┌──

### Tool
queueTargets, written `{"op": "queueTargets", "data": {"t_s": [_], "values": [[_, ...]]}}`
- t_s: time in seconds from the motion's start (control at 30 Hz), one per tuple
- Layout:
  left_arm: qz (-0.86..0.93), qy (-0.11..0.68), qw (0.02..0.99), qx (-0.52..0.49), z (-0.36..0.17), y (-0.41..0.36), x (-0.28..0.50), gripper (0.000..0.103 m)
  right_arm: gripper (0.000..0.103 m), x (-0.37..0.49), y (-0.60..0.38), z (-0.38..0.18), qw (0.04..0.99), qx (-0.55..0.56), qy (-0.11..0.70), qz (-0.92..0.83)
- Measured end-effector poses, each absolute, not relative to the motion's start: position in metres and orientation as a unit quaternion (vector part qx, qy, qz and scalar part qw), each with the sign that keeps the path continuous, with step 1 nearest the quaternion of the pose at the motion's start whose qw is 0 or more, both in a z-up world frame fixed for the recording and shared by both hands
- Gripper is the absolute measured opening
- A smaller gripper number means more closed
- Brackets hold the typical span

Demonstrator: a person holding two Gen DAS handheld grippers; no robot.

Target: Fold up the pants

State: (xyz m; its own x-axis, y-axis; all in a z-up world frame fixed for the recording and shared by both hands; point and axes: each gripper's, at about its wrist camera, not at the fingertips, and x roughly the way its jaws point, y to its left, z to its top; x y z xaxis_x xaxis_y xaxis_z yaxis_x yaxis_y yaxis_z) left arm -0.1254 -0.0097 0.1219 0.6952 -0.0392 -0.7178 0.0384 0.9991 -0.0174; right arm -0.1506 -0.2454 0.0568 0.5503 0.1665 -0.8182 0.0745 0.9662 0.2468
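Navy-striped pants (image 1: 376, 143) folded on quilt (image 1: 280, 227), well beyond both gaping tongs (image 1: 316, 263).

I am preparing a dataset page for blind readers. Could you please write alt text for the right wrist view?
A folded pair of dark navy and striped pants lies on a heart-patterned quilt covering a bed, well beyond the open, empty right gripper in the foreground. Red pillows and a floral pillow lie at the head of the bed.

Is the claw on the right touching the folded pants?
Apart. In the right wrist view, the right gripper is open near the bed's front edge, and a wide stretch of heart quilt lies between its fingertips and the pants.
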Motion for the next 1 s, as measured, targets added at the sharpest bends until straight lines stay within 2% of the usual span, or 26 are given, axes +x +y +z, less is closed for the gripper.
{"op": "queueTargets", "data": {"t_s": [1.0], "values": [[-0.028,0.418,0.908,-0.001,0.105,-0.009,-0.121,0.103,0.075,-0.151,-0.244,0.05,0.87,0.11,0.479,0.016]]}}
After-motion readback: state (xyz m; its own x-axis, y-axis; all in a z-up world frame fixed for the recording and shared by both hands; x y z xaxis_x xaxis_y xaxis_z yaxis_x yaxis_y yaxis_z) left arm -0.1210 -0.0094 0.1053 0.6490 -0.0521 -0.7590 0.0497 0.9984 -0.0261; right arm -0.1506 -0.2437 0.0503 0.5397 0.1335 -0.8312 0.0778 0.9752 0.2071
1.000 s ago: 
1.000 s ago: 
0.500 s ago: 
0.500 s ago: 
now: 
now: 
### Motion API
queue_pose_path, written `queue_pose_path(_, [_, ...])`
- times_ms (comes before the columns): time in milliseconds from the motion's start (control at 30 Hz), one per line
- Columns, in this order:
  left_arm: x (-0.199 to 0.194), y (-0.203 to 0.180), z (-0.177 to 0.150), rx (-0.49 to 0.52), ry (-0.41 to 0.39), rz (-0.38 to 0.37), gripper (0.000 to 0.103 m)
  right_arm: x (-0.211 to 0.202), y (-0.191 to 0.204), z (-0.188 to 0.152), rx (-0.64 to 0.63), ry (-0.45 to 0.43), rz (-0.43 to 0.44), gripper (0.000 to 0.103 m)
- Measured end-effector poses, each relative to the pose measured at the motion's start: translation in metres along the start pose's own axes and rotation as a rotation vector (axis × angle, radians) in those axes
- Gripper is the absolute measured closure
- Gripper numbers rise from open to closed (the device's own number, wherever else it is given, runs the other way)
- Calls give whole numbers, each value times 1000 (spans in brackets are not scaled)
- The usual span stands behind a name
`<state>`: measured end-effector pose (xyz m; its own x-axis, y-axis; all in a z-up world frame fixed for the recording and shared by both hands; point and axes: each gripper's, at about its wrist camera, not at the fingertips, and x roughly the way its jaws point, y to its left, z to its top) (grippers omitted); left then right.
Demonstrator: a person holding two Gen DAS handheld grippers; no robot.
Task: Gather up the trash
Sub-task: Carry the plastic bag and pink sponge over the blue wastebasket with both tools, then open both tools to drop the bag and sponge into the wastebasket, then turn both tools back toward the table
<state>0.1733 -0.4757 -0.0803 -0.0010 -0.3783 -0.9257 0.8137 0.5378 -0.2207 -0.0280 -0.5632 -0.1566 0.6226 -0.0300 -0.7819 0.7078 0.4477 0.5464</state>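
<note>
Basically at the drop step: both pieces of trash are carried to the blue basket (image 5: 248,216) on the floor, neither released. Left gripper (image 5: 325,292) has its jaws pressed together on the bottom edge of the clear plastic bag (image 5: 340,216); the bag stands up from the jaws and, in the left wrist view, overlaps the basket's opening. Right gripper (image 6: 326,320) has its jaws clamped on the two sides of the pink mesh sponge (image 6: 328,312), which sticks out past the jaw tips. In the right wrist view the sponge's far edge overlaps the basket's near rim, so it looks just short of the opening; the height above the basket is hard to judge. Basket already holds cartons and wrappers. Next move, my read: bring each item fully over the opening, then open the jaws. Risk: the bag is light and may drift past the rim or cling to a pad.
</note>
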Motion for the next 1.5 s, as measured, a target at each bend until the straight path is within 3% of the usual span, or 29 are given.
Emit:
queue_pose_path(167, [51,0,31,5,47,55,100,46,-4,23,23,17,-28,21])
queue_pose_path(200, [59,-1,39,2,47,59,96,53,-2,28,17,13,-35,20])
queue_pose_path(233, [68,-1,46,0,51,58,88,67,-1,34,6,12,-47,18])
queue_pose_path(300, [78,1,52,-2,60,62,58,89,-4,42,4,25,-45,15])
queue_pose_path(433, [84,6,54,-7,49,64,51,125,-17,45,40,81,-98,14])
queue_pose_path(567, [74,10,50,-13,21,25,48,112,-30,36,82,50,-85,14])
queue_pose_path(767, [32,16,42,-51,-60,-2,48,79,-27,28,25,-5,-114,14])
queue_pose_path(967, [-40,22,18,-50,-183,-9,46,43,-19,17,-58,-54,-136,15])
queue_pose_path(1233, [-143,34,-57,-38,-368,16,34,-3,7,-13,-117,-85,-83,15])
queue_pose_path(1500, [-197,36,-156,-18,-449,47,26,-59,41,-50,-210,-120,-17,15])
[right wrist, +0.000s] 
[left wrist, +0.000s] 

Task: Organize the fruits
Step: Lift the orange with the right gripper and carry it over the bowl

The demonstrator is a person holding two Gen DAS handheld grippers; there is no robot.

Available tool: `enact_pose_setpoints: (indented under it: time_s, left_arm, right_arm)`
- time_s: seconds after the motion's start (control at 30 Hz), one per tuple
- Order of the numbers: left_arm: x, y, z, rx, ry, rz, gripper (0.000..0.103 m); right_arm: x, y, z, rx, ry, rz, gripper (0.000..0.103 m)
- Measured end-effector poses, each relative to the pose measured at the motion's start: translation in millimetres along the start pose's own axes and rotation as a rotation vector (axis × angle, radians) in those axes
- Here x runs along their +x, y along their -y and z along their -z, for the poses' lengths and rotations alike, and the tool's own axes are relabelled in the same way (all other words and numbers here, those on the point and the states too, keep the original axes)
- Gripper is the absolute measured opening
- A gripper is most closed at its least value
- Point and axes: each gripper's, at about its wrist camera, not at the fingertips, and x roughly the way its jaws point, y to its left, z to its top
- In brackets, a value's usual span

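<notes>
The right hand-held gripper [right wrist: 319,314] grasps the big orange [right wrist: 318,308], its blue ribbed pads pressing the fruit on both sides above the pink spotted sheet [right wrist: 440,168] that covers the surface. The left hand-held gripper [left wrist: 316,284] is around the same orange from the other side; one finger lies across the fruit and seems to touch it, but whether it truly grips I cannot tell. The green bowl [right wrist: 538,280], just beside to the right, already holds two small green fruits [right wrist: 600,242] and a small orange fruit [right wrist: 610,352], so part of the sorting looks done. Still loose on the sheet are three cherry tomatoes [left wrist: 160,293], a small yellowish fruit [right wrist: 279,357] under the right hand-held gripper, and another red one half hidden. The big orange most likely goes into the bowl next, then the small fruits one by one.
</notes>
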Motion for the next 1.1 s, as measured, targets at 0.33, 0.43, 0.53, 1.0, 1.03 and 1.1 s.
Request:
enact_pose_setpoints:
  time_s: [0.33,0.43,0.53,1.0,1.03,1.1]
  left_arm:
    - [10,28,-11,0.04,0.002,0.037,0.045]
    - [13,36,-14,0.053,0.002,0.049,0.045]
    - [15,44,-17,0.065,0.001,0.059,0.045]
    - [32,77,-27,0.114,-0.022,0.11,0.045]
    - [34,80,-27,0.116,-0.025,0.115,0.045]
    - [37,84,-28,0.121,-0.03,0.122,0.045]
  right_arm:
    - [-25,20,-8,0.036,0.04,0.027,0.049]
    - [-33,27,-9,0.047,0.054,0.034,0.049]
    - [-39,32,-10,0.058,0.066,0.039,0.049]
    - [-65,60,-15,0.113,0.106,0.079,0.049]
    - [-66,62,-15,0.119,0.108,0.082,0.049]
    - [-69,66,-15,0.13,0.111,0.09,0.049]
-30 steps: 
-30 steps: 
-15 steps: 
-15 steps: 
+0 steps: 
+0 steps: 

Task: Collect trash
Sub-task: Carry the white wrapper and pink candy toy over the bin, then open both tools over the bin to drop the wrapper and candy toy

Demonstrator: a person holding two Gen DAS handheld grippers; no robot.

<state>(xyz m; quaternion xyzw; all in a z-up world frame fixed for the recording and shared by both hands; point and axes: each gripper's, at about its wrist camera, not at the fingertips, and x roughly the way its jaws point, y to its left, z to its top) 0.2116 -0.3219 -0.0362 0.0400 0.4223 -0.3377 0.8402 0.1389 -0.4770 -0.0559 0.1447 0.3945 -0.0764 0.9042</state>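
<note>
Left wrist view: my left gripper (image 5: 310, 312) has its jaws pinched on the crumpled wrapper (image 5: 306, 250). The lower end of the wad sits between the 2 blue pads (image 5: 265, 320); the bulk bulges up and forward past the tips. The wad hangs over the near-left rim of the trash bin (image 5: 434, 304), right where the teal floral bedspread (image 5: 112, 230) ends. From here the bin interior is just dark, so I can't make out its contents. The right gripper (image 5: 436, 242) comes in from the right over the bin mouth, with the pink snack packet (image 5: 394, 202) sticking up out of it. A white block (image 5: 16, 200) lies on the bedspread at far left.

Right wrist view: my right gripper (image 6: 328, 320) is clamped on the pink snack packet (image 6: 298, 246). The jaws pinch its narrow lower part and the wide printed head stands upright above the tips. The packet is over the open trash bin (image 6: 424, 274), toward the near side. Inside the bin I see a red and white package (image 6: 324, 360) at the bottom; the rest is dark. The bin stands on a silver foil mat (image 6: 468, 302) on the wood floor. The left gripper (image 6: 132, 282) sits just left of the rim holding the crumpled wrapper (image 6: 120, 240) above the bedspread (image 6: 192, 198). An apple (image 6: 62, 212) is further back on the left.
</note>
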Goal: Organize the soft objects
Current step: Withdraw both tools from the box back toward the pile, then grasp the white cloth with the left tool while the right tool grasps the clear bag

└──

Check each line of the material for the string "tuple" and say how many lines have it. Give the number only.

#### Response to the task
2